» **Your objective**:
Would you reproduce each of the records below precisely, with the pictures left out?

» **Supplied material**:

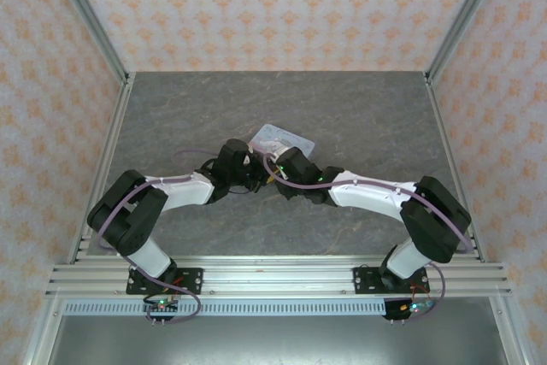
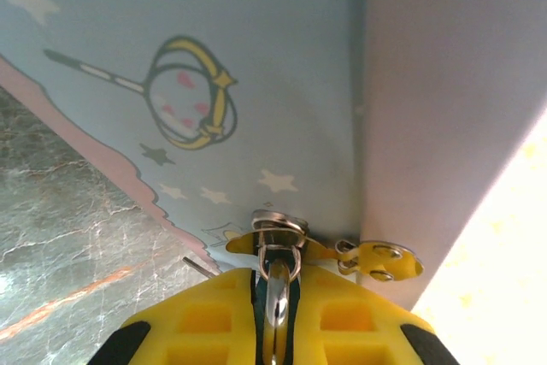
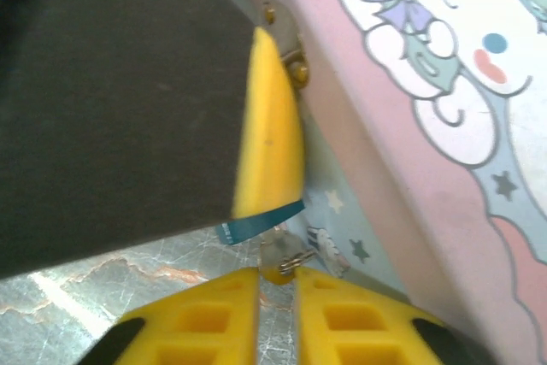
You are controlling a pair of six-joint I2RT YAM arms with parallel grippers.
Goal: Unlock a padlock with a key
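Note:
The padlock hangs at the front of the pastel tin, its metal ring through the tin's yellow hasp. My left gripper is shut on it, fingers pressed against both sides. In the right wrist view a strip of the padlock's blue body sticks out under the left finger. The small pale key, with a wire ring on it, sits just below that blue body. My right gripper holds the key's end between its fingertips, with a narrow gap left between the jaws. From above, both grippers meet beside the tin.
The tin's cartoon lid rises close on the right of the right gripper. The grey marbled tabletop lies all round, fenced by metal rails at the sides and patterned walls behind.

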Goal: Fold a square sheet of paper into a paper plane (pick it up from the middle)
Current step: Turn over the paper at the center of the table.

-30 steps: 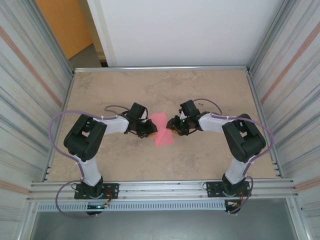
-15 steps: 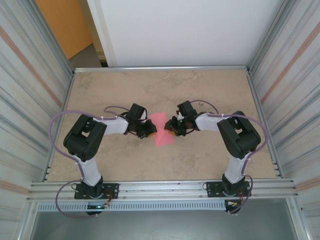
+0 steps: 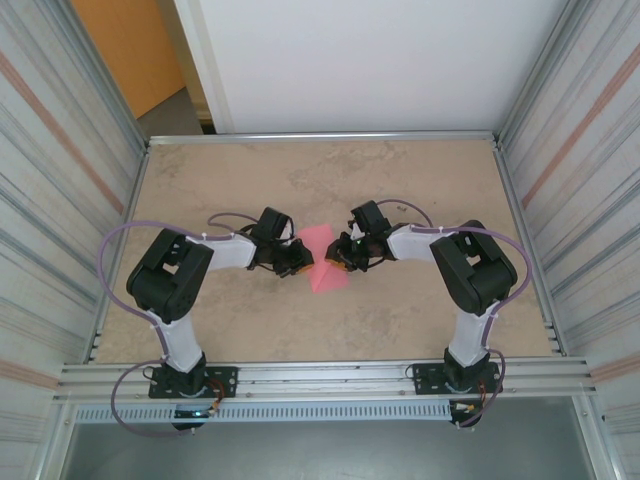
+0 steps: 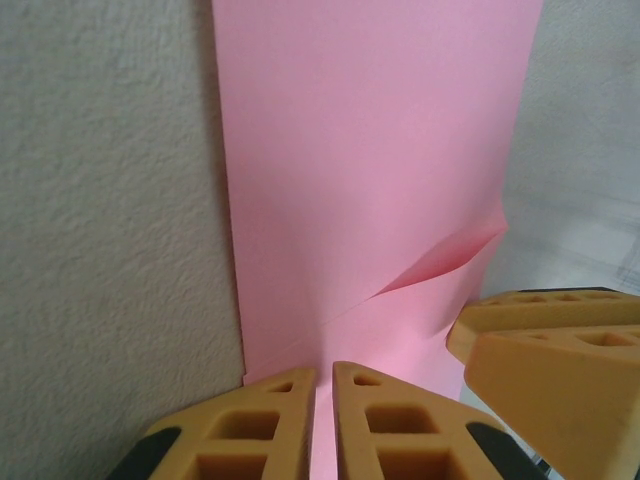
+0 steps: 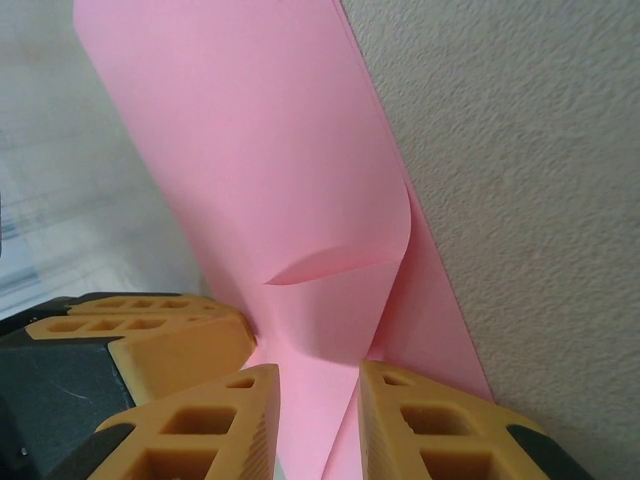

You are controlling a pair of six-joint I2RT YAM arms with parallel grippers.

» **The answer**:
You are controlling a pair of six-joint I2RT YAM arms with parallel grippers.
Goal: Unlock a padlock with a key
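Note:
The padlock hangs at the front of the pastel tin, its metal ring through the tin's yellow hasp. My left gripper is shut on it, fingers pressed against both sides. In the right wrist view a strip of the padlock's blue body sticks out under the left finger. The small pale key, with a wire ring on it, sits just below that blue body. My right gripper holds the key's end between its fingertips, with a narrow gap left between the jaws. From above, both grippers meet beside the tin.
The tin's cartoon lid rises close on the right of the right gripper. The grey marbled tabletop lies all round, fenced by metal rails at the sides and patterned walls behind.
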
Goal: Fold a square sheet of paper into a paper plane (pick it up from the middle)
Current step: Turn over the paper at the center of the table.

-30 steps: 
-15 steps: 
+0 steps: 
+0 steps: 
+0 steps: 

You are controlling a pair of six-joint I2RT YAM arms with parallel grippers.

The requested output has been given in full.